• **Your objective**: Return a copy of every line in the data below that contains "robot".
Information section start
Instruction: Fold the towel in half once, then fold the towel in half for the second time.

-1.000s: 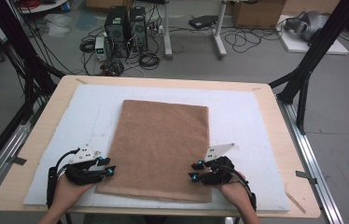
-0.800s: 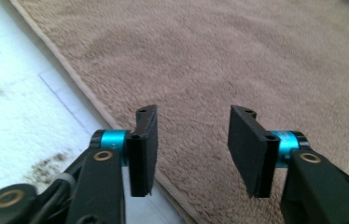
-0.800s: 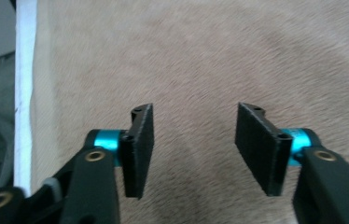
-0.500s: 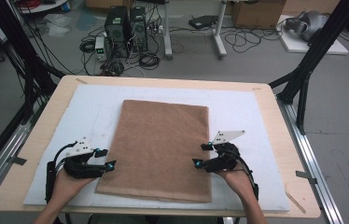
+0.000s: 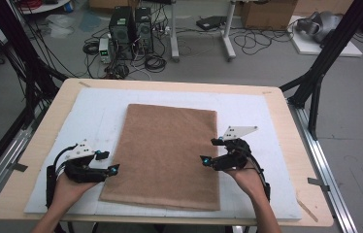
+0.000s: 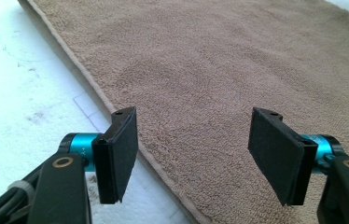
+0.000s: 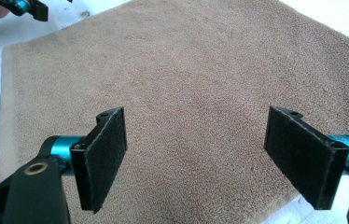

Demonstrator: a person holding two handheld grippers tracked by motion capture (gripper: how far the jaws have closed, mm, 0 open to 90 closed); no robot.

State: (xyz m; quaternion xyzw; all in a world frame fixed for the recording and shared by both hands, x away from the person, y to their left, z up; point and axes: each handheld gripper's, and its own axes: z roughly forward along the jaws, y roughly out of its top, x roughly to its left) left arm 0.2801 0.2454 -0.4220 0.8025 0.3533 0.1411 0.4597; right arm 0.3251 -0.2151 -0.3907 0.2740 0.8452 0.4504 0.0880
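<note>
A brown towel (image 5: 165, 150) lies flat on a white mat (image 5: 97, 107) in the middle of the table. My left gripper (image 5: 109, 161) is at the towel's left edge near the front corner, open, and holds nothing. In the left gripper view the open left gripper (image 6: 196, 154) straddles the towel's hemmed edge (image 6: 116, 109), and the towel (image 6: 219, 70) stretches ahead. My right gripper (image 5: 210, 150) is at the towel's right edge, also open. In the right gripper view the right gripper (image 7: 196, 158) hovers over the towel (image 7: 186, 70) with nothing between its pads.
The white mat covers most of the wooden table (image 5: 53, 111). Black frame posts (image 5: 315, 82) stand at the table's sides. Computers and cables (image 5: 131, 29) lie on the floor beyond the far edge. The left gripper (image 7: 23, 7) appears at the top left of the right gripper view.
Both grippers have moved away from the table's front edge along the towel's sides, the right one farther. Both stay open. The towel has not moved.
</note>
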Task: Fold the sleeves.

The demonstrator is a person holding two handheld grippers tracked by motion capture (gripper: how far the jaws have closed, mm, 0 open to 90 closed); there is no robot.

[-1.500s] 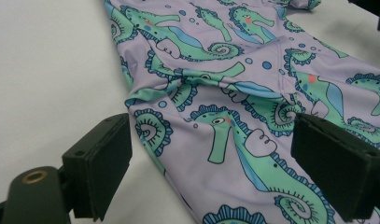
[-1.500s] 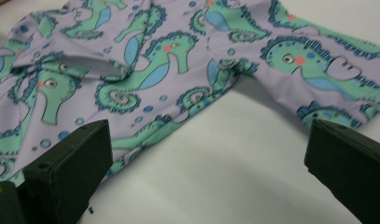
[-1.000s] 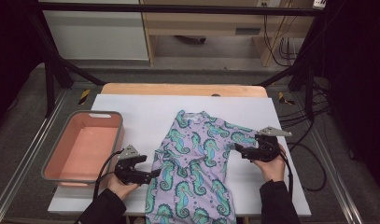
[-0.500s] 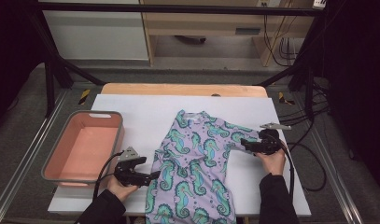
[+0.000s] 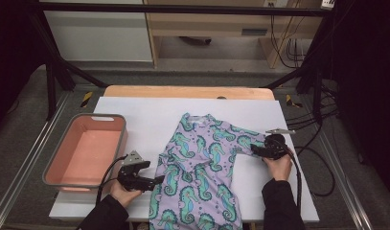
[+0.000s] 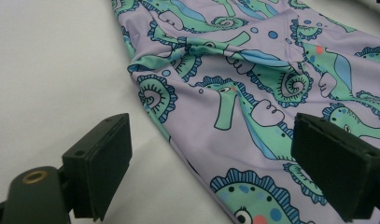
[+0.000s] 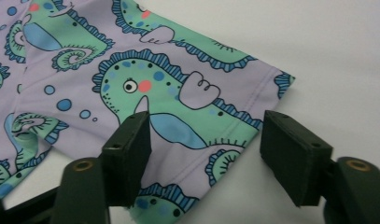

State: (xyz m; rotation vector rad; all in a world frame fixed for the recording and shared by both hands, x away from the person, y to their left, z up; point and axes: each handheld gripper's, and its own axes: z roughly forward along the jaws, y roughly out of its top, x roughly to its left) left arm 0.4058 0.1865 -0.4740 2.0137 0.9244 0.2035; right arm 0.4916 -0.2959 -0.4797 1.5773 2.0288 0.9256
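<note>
A lavender garment (image 5: 202,163) printed with green seahorses lies spread on the white table top (image 5: 144,115), its hem reaching the near edge. My left gripper (image 5: 156,181) is at the garment's left edge, low on the table. Its jaws (image 6: 215,158) are open, with the edge of the cloth (image 6: 253,70) lying between them. My right gripper (image 5: 254,149) is at the end of the right sleeve. It is open too (image 7: 208,149), its jaws straddling the sleeve cuff (image 7: 131,70) just above the cloth.
A pink bin with a grey rim (image 5: 108,116) stands empty at the table's left. A wooden board (image 5: 183,91) runs along the far edge. Cables (image 5: 312,158) trail off the right side. Black frame posts stand at both far corners.
My right gripper has shifted slightly away from the person, staying at the sleeve end. The left gripper and the garment have held still.
</note>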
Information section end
• **Written answer**:
Demonstrator: a person holding two handheld grippers tracked by motion capture (gripper: how far the jaws have closed, mm, 0 open to 90 closed); no robot.
The demonstrator is a person holding two handheld grippers tracked by motion capture (gripper: how far the jaws have closed, mm, 0 open to 90 closed); there is no robot.

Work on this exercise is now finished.